A friend of ours talks about Tony’s essential Midwesternness: Midwestern decency and Midwestern grit. I don’t know if you have spent any time in the Midwest, but it really is essential to understanding Tony. There is a legacy out there of bad harvests and tough winters that by some alchemy brings out the best in people, reminds them to be friendly and kind, and put others first. Deep down, Tony had that grit.

Among other things, he had the grit to survive a bad illness for many years with his distinctive grace. He was ambitious, enough to get here from the Midwest and succeed in a jostling business. How it got expressed in Tony was not sharp elbows, but a boundless, Midwestern good nature, and decency.

I would say Tony was like a Dad, but for me, he was like my Mom: nurturing, a reliable source of love. He used to call me “beachfront property.” He thought I was the greatest writer since Homer. I didn’t want to let him down. Tony was so much a part of things in the early days of my career that my kids’ stuffed animals used to talk to each other about him in stuffed animal voices. He was steady in a way that, in those days, certainly, I was not. He used to sign off every call by saying, “Hang in there.” It was like a catchphrase from Hill Street Blues. It was tough out there. We would get through it together.

The only thing that wasn’t Midwestern about Tony was how he dressed. He was a sharp dresser.
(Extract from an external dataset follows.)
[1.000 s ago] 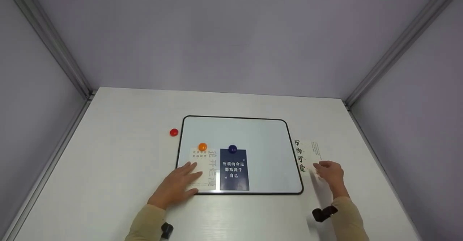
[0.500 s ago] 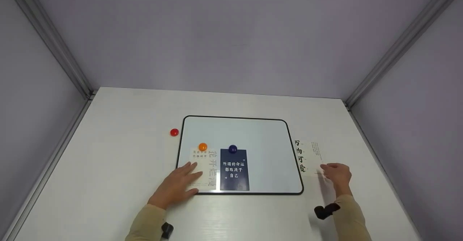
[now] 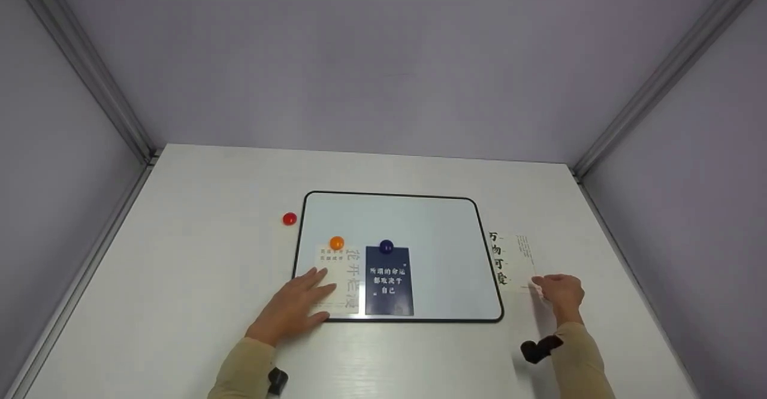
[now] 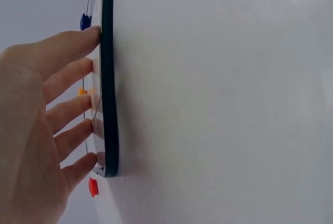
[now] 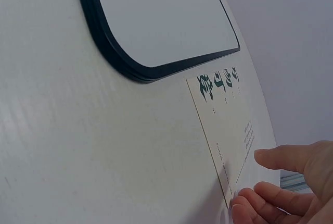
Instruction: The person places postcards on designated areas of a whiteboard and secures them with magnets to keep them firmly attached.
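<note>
My left hand (image 3: 293, 305) rests with spread fingers on the lower left of a whiteboard (image 3: 443, 249) and on a cream card (image 3: 338, 279) with grey writing. Its fingertips touch the board in the left wrist view. An orange magnet (image 3: 337, 243) sits at that card's top; a dark blue magnet (image 3: 386, 247) sits atop a navy card (image 3: 389, 288). Off the board's right side lies another cream card (image 5: 223, 120) with black characters. My right hand (image 3: 560, 291) is at its near right corner, fingertips at the edge; thumb (image 5: 268, 157) and fingers are apart in the right wrist view.
A red magnet (image 3: 289, 218) lies on the white table (image 3: 210, 207), left of the board. The board's raised black frame (image 5: 114, 62) runs beside the right-hand card. Grey walls (image 3: 383, 75) stand behind and at both sides.
My right hand has shifted slightly right and nearer to me, along the cream card's corner. That card lies almost where it was. My left hand has stayed in place.
</note>
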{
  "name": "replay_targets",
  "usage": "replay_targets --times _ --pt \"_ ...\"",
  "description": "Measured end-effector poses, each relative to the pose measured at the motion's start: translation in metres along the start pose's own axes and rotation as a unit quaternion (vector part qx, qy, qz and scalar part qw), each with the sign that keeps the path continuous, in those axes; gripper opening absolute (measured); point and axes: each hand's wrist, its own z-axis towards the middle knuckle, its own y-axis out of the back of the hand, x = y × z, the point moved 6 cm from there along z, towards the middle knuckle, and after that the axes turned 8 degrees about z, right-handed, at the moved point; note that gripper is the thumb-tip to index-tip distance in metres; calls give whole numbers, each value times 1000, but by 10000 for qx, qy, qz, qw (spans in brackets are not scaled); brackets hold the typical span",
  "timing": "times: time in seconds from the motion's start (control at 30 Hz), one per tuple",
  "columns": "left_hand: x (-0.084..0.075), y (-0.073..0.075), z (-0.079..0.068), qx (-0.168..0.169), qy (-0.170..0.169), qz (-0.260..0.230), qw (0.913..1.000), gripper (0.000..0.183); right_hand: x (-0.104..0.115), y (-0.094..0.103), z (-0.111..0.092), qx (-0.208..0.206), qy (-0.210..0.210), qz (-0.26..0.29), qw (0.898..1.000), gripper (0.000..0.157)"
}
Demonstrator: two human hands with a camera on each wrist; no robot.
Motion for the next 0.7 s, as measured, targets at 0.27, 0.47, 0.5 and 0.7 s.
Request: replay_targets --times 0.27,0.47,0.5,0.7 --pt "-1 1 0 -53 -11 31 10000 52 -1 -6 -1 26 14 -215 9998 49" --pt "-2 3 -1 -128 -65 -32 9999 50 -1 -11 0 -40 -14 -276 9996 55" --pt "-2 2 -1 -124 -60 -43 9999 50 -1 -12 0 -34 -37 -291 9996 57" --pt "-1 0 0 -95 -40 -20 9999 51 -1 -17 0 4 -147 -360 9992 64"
He presented less like an agent than a left-wing professor of semiotics at the University of Milan with a little bit of family money.

I think people outside the business don’t really understand what being an agent is. When you do it right, it’s about love: all giving and no taking. Tony understood me in a way I couldn’t (and still can’t) understand myself. He had the sensitivity to understand what was unique to me (which I would constantly doubt) but then the breadth of vision to understand how that fit in the larger world (which I didn’t understand at all). That was the secret ingredient in whatever I was able to accomplish in television. I couldn’t have done it without him.

When I told him that recently, he pretended not to agree, because he had, also, that Midwestern modesty. But he knew I was right.